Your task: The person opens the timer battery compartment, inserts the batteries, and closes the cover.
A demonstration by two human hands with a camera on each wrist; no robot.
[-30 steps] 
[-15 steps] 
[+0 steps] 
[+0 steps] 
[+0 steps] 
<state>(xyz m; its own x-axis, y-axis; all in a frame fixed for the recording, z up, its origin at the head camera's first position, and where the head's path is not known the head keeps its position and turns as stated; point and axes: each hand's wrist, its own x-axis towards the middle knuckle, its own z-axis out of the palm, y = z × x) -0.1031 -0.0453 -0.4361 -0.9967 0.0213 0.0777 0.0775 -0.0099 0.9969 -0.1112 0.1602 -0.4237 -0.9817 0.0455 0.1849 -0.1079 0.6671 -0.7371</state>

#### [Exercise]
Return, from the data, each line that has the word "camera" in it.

#### [Solution]
A demonstration by two human hands with a camera on each wrist; no robot.
<state>(xyz m; its own x-axis, y-axis; all in a frame fixed for the recording, z up, its origin at the head camera's first position, and where the head's path is not known the head keeps its position and turns as stated; point and axes: each hand's wrist, its own x-axis towards the middle knuckle, its own z-axis out of the palm, y = z × x) -0.1031 -0.0453 -0.4361 -0.9967 0.0213 0.0777 0.0775 -0.0099 0.9969 -0.1112 0.1602 -0.4237 -0.9817 0.0455 0.1849 -0.1079 0.6671 -0.7371</state>

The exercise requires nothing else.